- _Task requirements_
Please retype the data below exactly, stopping after the line with "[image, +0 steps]" and skipping every picture.

- _Data supplied_
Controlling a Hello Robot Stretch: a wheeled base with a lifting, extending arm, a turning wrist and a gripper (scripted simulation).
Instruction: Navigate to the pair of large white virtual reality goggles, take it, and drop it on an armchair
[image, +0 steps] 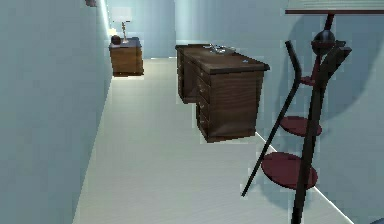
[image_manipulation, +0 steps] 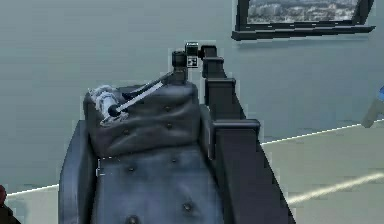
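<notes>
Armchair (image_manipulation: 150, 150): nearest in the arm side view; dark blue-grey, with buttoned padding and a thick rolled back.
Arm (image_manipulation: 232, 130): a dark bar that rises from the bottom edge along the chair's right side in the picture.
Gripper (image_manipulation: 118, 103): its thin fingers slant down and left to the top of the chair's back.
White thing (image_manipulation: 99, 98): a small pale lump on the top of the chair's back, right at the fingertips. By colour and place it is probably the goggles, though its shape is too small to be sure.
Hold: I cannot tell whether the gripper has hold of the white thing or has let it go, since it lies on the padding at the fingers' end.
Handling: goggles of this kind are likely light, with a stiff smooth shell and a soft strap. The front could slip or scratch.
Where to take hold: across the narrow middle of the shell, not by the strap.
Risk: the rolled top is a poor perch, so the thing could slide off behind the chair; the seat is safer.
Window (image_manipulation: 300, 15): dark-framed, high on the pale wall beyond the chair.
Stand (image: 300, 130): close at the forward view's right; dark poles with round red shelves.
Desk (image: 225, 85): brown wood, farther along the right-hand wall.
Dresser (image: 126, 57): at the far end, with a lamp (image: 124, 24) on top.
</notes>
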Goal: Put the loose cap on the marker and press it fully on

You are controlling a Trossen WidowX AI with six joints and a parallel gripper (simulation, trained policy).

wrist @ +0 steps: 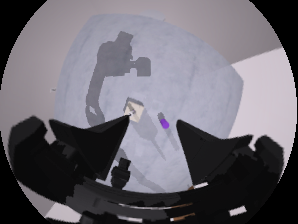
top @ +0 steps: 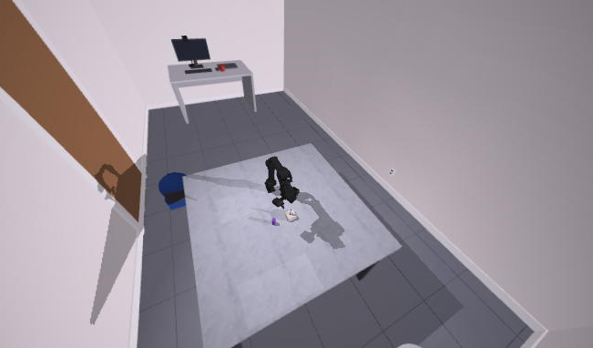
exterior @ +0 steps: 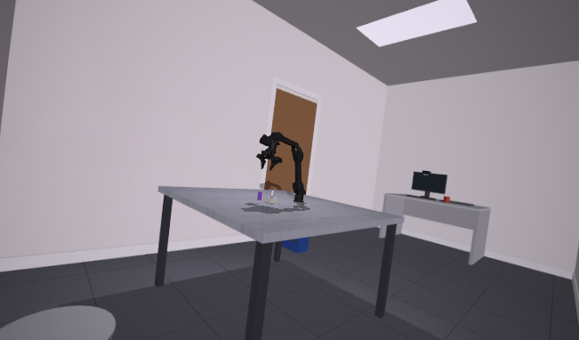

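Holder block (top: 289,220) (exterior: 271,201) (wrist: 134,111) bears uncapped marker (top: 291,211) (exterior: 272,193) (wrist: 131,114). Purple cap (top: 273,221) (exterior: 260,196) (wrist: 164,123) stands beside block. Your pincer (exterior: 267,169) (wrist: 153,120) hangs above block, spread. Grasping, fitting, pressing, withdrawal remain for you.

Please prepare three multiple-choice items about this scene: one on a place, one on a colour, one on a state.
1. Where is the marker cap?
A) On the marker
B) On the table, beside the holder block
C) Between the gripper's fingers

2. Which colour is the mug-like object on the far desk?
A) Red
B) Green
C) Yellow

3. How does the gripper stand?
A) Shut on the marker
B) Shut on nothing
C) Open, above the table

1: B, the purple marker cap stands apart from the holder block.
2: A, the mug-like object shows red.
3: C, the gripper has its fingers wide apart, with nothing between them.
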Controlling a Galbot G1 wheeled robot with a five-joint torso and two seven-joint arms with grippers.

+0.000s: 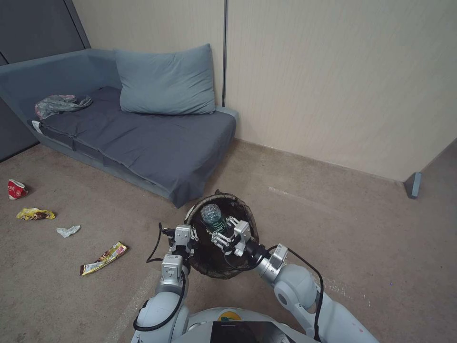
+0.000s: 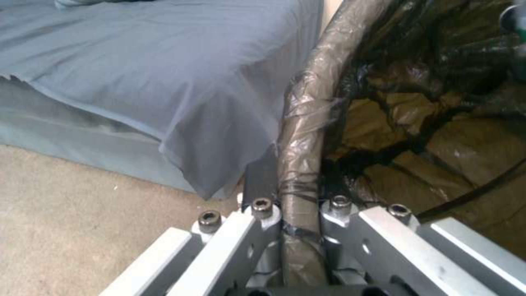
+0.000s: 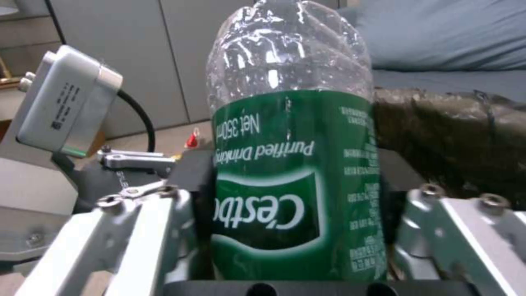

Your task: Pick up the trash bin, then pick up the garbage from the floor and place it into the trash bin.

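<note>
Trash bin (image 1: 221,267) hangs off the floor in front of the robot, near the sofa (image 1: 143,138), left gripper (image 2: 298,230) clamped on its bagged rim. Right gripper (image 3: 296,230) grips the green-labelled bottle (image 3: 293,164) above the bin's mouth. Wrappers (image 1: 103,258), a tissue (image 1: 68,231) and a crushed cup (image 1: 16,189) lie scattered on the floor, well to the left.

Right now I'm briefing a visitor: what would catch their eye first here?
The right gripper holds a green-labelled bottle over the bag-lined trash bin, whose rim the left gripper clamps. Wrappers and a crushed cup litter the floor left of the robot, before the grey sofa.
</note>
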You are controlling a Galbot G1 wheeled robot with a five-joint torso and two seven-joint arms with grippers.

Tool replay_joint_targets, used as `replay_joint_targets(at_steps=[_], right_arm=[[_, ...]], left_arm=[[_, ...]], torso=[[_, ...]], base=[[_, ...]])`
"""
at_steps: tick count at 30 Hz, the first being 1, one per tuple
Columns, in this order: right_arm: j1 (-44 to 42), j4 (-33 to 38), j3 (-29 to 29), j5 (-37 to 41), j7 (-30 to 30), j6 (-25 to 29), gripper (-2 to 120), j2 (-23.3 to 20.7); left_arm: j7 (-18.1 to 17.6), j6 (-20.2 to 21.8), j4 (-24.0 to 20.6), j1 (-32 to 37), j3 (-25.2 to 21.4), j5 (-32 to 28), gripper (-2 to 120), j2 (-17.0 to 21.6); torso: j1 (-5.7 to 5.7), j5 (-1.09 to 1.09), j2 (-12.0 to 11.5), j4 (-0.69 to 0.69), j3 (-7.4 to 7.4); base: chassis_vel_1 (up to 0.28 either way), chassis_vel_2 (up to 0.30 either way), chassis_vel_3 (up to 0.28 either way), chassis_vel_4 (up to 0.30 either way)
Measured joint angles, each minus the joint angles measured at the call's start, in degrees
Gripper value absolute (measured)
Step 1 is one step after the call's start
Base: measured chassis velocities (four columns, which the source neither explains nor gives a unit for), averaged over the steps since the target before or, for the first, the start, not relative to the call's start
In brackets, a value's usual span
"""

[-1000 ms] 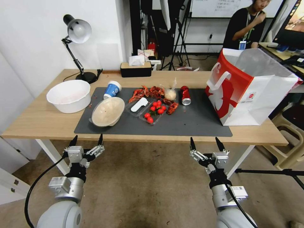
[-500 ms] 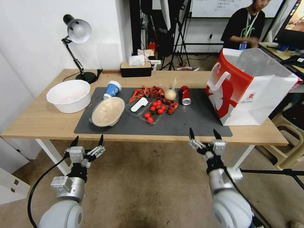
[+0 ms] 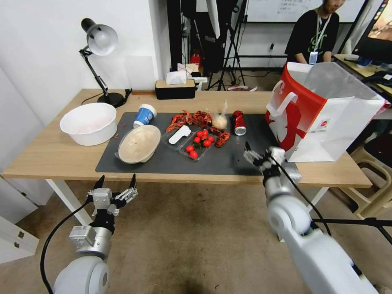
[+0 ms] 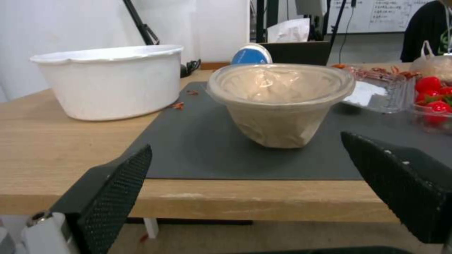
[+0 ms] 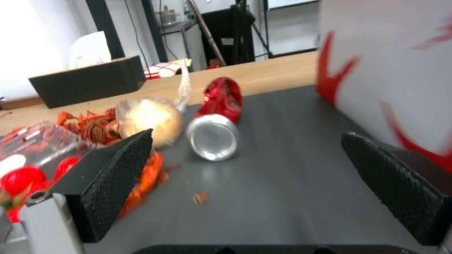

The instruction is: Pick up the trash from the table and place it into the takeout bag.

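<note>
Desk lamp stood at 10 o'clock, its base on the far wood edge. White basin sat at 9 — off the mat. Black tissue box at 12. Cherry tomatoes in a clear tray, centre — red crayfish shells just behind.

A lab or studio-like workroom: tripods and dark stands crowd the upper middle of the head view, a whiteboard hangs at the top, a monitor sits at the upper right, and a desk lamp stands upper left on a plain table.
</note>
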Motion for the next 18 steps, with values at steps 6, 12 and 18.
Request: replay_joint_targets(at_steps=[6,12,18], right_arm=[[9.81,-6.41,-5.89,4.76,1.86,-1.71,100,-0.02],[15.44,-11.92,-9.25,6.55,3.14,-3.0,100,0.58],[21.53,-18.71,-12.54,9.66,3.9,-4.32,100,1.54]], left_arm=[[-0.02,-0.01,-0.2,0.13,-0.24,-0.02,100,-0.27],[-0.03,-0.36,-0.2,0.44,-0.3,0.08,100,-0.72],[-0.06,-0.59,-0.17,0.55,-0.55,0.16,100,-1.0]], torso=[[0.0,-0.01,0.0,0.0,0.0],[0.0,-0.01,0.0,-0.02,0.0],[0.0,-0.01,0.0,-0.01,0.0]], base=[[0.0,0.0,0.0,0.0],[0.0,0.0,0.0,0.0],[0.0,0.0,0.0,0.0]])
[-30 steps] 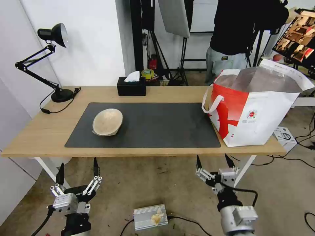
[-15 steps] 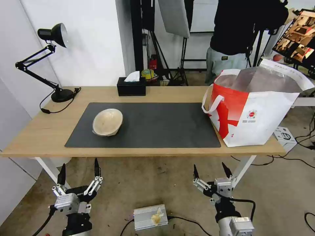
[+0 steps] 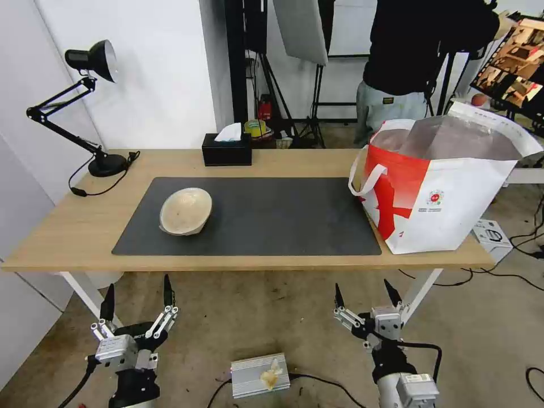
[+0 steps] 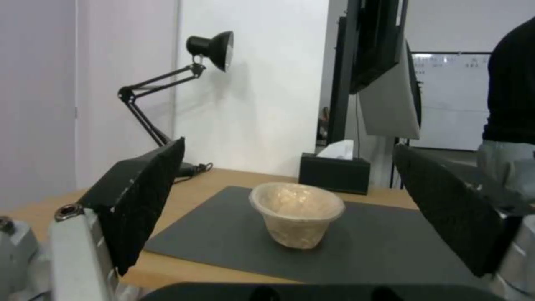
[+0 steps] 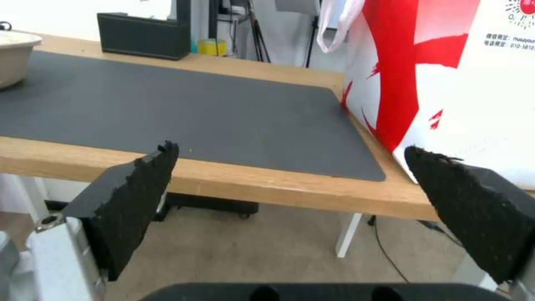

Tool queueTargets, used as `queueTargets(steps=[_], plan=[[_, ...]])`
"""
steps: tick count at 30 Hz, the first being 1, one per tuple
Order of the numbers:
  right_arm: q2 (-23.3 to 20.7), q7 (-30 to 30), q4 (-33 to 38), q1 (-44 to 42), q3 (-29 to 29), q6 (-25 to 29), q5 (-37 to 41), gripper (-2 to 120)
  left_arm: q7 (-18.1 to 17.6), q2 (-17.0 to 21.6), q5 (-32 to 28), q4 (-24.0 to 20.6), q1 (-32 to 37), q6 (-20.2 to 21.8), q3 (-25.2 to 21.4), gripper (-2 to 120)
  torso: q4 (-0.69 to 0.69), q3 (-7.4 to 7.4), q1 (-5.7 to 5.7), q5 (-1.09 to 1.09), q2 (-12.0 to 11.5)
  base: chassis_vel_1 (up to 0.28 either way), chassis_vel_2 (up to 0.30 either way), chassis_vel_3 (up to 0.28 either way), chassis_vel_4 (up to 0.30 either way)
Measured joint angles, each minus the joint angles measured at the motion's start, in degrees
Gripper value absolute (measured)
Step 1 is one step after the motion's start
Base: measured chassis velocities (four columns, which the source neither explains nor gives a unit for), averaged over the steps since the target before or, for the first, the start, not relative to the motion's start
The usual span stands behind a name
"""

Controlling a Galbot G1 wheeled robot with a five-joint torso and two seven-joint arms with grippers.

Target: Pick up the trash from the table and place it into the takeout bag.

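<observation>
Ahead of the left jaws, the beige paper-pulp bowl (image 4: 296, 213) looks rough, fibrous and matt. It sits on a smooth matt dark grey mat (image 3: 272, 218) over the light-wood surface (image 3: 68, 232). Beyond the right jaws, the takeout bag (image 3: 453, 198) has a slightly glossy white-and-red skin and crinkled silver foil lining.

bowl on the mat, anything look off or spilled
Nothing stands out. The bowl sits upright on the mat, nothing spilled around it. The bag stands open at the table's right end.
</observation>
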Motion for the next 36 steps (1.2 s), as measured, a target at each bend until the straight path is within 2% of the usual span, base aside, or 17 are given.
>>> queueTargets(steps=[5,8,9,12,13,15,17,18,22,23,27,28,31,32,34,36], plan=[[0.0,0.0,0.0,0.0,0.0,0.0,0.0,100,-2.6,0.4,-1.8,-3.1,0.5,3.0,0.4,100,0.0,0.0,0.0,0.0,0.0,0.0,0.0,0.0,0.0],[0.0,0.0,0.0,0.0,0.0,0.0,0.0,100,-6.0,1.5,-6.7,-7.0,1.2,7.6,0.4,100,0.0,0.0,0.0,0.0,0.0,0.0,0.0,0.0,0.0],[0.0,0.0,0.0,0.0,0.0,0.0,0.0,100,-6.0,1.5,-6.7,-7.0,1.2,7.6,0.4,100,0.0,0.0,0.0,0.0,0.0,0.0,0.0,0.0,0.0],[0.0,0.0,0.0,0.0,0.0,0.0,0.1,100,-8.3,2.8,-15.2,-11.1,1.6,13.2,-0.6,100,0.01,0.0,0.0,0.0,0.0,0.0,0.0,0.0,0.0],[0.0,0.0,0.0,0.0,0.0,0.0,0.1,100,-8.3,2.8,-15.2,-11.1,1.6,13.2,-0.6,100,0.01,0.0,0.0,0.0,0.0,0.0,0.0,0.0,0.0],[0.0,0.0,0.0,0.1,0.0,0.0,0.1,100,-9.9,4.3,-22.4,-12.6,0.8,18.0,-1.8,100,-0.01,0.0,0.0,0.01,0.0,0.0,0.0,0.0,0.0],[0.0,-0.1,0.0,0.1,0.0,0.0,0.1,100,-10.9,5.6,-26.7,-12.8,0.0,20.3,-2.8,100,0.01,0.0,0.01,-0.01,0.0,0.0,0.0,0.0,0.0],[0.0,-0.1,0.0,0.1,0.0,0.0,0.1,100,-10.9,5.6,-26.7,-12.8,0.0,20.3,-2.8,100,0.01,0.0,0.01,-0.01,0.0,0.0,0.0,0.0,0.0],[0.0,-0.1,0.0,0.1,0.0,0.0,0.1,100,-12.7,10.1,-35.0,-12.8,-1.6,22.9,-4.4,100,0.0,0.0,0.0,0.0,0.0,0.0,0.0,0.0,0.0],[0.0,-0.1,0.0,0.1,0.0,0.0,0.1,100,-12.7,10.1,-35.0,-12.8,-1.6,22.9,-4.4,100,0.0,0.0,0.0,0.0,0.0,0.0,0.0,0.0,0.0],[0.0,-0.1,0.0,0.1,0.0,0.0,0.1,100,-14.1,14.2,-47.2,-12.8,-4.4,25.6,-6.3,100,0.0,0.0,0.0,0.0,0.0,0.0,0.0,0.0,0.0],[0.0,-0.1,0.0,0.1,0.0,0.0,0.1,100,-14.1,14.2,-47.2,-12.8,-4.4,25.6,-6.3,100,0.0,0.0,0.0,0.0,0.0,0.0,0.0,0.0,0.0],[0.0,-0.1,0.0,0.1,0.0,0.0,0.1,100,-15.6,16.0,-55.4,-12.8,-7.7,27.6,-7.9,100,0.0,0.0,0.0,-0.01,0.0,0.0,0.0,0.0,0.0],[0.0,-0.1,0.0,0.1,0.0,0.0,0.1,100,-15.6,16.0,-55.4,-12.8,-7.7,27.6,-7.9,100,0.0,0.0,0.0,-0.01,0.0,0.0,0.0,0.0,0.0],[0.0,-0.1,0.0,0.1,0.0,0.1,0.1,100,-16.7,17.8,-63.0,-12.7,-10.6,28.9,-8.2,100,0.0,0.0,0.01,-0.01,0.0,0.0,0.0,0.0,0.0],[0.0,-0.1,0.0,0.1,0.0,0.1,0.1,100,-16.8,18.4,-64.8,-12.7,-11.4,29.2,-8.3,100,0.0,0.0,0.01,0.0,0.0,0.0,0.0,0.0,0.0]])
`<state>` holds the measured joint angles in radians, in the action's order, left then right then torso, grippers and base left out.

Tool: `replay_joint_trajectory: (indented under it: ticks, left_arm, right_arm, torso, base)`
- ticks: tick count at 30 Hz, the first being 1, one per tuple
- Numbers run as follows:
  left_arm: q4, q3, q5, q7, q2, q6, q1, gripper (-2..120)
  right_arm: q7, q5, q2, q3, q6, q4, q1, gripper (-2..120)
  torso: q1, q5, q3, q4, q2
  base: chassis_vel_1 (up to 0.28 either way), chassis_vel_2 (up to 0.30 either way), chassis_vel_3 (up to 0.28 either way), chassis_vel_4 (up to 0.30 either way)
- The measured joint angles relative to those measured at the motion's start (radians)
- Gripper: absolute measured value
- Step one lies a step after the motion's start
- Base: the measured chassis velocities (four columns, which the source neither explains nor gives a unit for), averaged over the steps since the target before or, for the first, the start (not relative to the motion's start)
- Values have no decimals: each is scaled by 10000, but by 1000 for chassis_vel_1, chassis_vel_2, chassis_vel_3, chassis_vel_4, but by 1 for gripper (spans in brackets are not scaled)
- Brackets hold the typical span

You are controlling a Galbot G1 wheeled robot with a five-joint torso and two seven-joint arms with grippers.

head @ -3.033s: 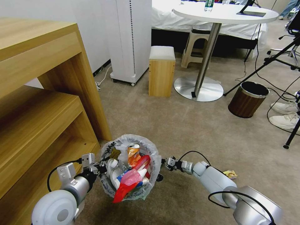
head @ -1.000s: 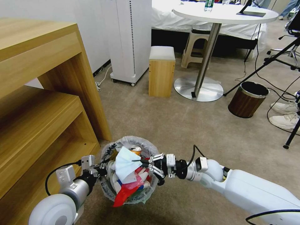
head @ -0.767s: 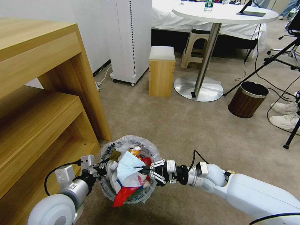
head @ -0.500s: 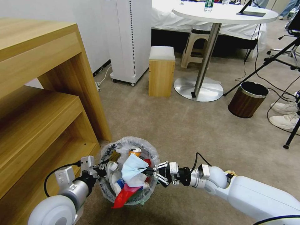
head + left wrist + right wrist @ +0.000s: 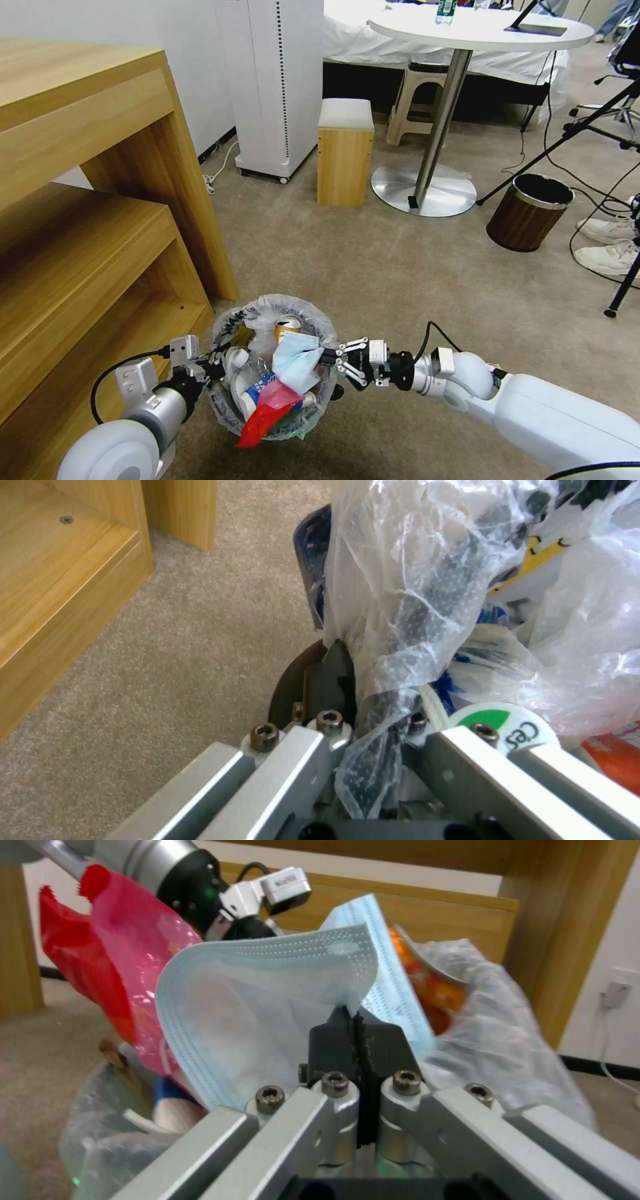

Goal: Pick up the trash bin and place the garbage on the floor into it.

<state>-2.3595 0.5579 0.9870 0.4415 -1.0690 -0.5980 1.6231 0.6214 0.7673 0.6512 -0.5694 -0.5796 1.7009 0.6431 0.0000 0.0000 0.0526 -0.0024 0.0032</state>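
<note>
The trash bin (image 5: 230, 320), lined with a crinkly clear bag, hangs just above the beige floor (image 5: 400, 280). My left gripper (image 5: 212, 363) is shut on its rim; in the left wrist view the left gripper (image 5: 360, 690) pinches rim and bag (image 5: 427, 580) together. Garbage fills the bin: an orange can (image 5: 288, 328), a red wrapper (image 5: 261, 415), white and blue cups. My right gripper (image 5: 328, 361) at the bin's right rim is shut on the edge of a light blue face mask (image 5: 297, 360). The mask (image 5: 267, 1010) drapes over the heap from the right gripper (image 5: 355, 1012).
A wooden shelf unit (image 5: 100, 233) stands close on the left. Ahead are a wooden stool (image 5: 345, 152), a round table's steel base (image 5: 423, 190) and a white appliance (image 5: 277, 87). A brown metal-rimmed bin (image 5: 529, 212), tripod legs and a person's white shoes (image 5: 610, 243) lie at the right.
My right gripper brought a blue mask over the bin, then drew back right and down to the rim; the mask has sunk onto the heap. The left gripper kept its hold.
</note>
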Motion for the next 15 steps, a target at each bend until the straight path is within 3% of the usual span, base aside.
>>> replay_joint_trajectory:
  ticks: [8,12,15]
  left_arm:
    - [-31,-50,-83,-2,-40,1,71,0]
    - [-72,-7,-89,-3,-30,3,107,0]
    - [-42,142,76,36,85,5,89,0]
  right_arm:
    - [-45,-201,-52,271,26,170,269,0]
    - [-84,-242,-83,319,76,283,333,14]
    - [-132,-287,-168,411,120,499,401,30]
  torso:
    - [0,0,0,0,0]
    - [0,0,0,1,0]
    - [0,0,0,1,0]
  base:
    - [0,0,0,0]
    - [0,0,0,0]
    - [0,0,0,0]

- _Exercise answer_
Controlling a Hello Robot Stretch: a wheeled base with a lifting, extending arm, a turning wrist and a gripper (scripted simulation).
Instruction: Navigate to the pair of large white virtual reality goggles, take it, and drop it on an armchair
[image, +0 steps] 

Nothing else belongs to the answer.